Required work:
Tell me how many lines of the entries below include the string "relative", and give only the number.

Stored items
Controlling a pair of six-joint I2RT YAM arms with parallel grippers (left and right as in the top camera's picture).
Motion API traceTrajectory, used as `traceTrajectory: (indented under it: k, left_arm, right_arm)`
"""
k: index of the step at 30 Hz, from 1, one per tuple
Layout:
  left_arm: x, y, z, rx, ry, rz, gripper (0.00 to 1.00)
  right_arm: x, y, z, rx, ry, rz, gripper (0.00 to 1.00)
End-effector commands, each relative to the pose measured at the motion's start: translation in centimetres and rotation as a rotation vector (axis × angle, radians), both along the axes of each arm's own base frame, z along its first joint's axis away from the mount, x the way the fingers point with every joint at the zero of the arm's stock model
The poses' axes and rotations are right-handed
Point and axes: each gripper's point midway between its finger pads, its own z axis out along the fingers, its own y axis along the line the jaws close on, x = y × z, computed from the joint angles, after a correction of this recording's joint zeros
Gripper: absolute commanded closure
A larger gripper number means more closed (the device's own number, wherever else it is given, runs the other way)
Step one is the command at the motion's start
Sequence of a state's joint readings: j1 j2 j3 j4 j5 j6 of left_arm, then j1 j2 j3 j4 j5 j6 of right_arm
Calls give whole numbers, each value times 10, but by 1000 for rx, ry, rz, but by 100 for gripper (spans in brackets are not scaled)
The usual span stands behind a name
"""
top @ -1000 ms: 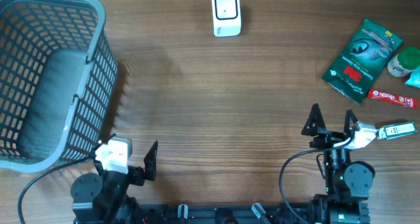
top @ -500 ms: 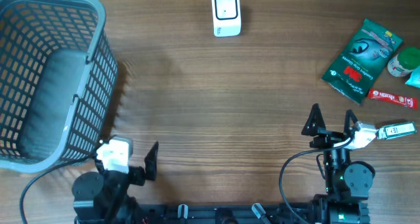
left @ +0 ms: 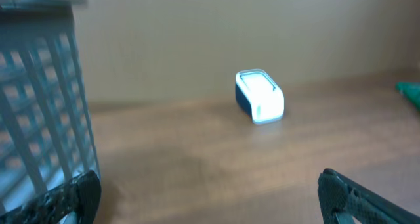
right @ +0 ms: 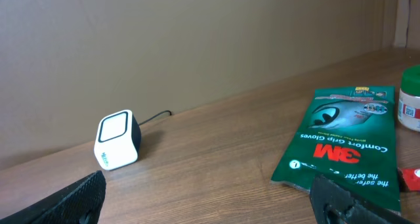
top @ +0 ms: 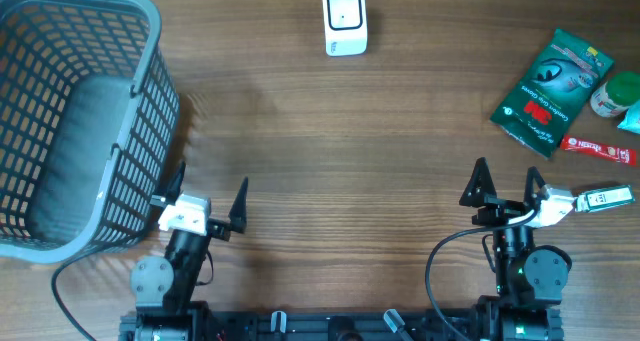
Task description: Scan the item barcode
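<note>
1. The item I would scan first is the green glove packet. It lies flat at the upper right of the overhead frame, printed face up. A red sachet lies just below it, and a green-capped jar sits at its right edge.
2. I cannot make out a barcode on the face that shows. It is probably on the underside, so I should plan to turn the packet once it is lifted.
3. My right gripper is nearest, at the lower right of the frame and well apart from the packet. Its jaws are spread as wide as they go and hold nothing.
4. A flat packet gives little to bite on. I would come down on its free lower-left corner, away from the sachet and jar, and pinch a thin edge rather than press it into the table.
5. The scanner stands at top centre with its window facing up and its cable running off the top edge. I would carry the packet over it with the code side down, held level and steady above the window without touching it.
6. My left gripper is at the lower left, also fully spread and empty, just beside the grey basket. It is best kept there, clear of the path between packet and scanner.
</note>
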State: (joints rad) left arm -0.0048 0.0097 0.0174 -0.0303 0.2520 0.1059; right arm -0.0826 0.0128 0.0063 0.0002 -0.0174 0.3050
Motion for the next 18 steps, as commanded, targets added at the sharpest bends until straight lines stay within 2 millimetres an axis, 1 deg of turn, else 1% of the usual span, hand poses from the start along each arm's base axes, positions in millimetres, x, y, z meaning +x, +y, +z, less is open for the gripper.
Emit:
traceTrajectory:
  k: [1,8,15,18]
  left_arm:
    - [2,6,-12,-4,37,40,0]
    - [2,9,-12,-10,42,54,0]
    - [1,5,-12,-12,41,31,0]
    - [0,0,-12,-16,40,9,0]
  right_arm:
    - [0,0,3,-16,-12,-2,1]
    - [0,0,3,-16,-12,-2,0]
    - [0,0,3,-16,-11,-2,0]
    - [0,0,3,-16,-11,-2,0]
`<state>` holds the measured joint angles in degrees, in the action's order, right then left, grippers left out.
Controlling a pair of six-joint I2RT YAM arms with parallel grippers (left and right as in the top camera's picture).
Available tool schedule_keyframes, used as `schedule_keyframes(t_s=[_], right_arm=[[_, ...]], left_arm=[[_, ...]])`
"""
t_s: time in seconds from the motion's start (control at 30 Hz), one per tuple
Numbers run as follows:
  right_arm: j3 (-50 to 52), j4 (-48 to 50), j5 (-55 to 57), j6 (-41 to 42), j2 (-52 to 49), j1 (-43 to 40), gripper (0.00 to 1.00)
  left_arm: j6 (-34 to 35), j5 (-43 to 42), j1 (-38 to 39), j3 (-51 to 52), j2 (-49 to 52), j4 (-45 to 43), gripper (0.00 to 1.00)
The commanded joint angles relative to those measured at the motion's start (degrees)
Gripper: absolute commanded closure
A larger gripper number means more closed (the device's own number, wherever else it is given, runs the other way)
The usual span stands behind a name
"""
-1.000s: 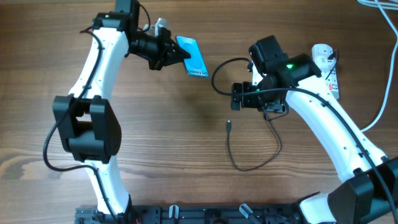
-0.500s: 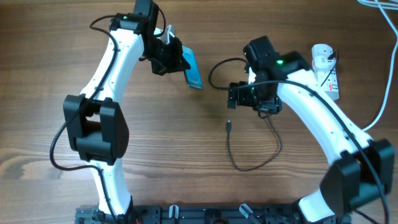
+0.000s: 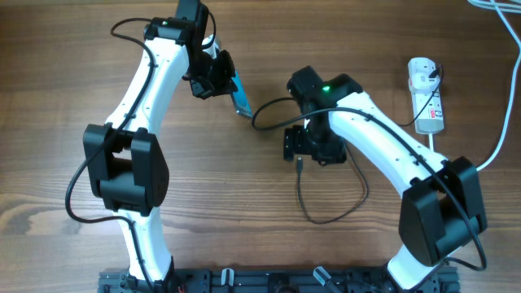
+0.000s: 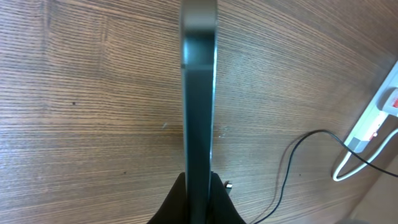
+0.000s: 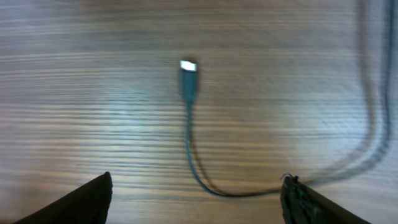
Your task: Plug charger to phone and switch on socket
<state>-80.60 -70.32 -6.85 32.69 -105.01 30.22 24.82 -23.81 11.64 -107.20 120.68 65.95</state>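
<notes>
- Since a second ago, the right arm has swung from beside the socket toward frame centre. The right gripper [image 5: 199,200] now hangs over the small dark connector tip [image 5: 188,76] of the thin black charger cable [image 3: 326,218].
- Right fingers [image 5: 84,200] are spread wide with nothing between them. The tip lies on the wood ahead of them, untouched.
- The small flat turquoise-screened phone [image 3: 241,95] showed its face flat a second ago. It is now turned edge-on, upper centre-left of the overhead frame, lifted off the table.
- The left gripper [image 3: 225,79] is clamped on the phone's near end. The left wrist view shows only the thin dark edge running up the frame.
- The charger's tip and slack loop have not moved: tip at centre, loop sagging toward lower centre.
- The white elongated plastic power strip [image 3: 426,98] sits at upper right, well apart from both grippers. Its thick white cord [image 3: 498,140] trails down the right edge.
- The brown wood-grain table [image 3: 212,195] lies under everything.
- In the overhead view, the right arm covers part of the cable's run between loop and strip.
</notes>
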Motion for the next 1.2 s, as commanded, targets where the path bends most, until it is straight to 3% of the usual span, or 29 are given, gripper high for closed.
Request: schedule_keyframes(t_s=[0.0, 0.2, 0.3, 0.43, 0.8, 1.17], right_arm=[[0.48, -2.29, 5.75, 4.79, 0.87, 1.81, 0.10], [0.48, -8.81, 8.46, 4.44, 7.17, 2.23, 0.08], [0.48, -8.35, 8.57, 3.10, 10.86, 2.25, 0.02], [0.68, -7.74, 8.52, 3.28, 11.52, 2.29, 0.01], [19.98, 18.01, 2.23, 3.32, 11.37, 2.34, 0.01], [20.81, 20.28, 0.81, 4.83, 4.74, 2.45, 0.01]], left_arm=[[0.98, 0.13, 0.09, -0.48, -2.16, 0.24, 0.96], [0.98, 0.13, 0.09, -0.48, -2.16, 0.46, 0.96], [0.96, 0.13, 0.09, -0.48, -2.16, 0.66, 0.96], [0.98, 0.13, 0.09, -0.48, -2.16, 0.72, 0.96], [0.98, 0.11, 0.09, -0.48, -2.16, 0.52, 0.96], [1.25, 0.09, 0.09, -0.48, -2.16, 0.04, 0.96]])
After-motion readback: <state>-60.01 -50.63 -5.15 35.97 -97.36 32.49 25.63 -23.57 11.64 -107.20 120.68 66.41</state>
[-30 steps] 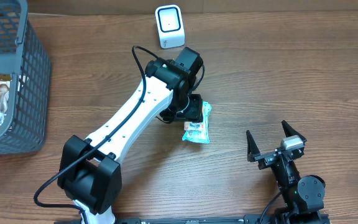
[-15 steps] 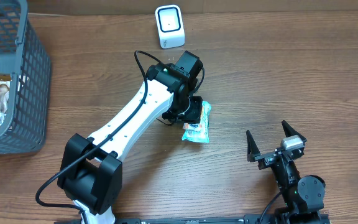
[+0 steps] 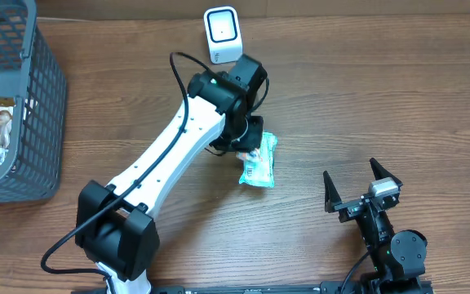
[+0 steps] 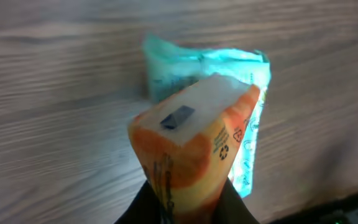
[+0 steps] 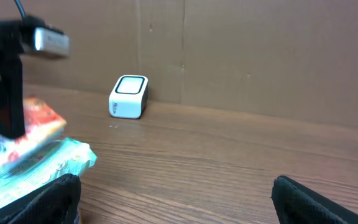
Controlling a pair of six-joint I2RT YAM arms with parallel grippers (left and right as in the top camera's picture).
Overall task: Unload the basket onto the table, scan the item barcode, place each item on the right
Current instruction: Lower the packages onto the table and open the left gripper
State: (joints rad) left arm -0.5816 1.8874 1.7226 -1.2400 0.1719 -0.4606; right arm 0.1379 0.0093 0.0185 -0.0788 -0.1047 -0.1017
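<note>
An orange-and-white snack packet [image 4: 194, 146] is pinched at its lower end in my left gripper [image 4: 188, 202], which is shut on it and holds it just above the table. In the right wrist view this orange packet [image 5: 35, 132] hangs under the left gripper [image 5: 8, 87]. From overhead the left gripper [image 3: 247, 140] hides most of it. A teal packet [image 3: 260, 166] lies on the table right below. The white barcode scanner [image 3: 223, 34] stands at the back, beyond the left gripper. My right gripper [image 3: 363, 193] rests open and empty at the front right.
A grey wire basket [image 3: 35, 106] with several packaged items stands at the left edge. A cardboard wall [image 5: 260, 50] runs behind the scanner [image 5: 129, 96]. The teal packet [image 5: 42, 167] shows a barcode label near my right gripper's left finger.
My left gripper has shut on the orange packet and shifted slightly back toward the scanner, raising it off the teal packet. The right arm has not moved.
</note>
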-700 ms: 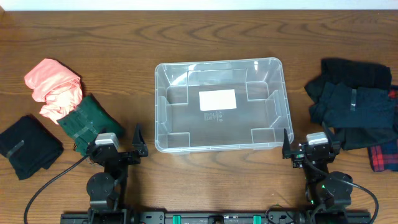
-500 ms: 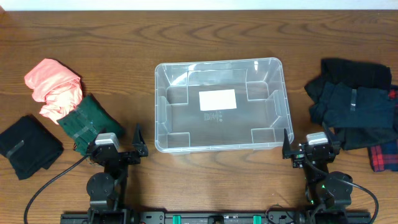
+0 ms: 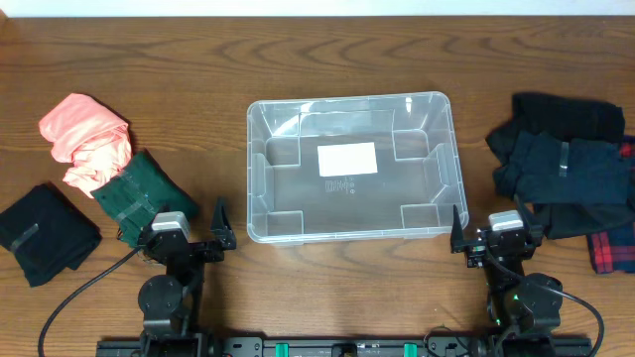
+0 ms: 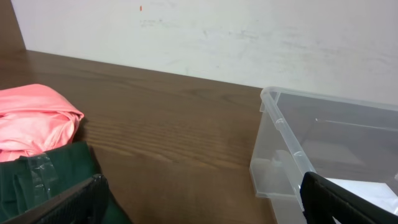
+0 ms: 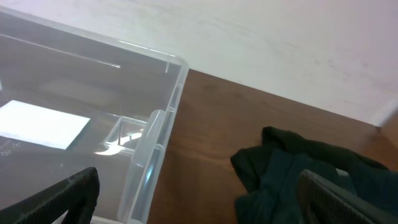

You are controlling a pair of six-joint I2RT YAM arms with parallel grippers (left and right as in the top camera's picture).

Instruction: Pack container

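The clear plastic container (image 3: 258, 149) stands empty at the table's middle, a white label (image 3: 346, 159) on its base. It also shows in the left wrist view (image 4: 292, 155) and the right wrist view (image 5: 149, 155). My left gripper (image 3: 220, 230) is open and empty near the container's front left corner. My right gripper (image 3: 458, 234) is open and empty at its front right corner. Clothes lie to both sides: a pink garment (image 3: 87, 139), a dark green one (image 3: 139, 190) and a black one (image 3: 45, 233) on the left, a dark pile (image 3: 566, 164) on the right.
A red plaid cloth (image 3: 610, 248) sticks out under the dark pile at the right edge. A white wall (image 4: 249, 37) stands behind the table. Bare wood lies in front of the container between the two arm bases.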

Answer to this problem:
2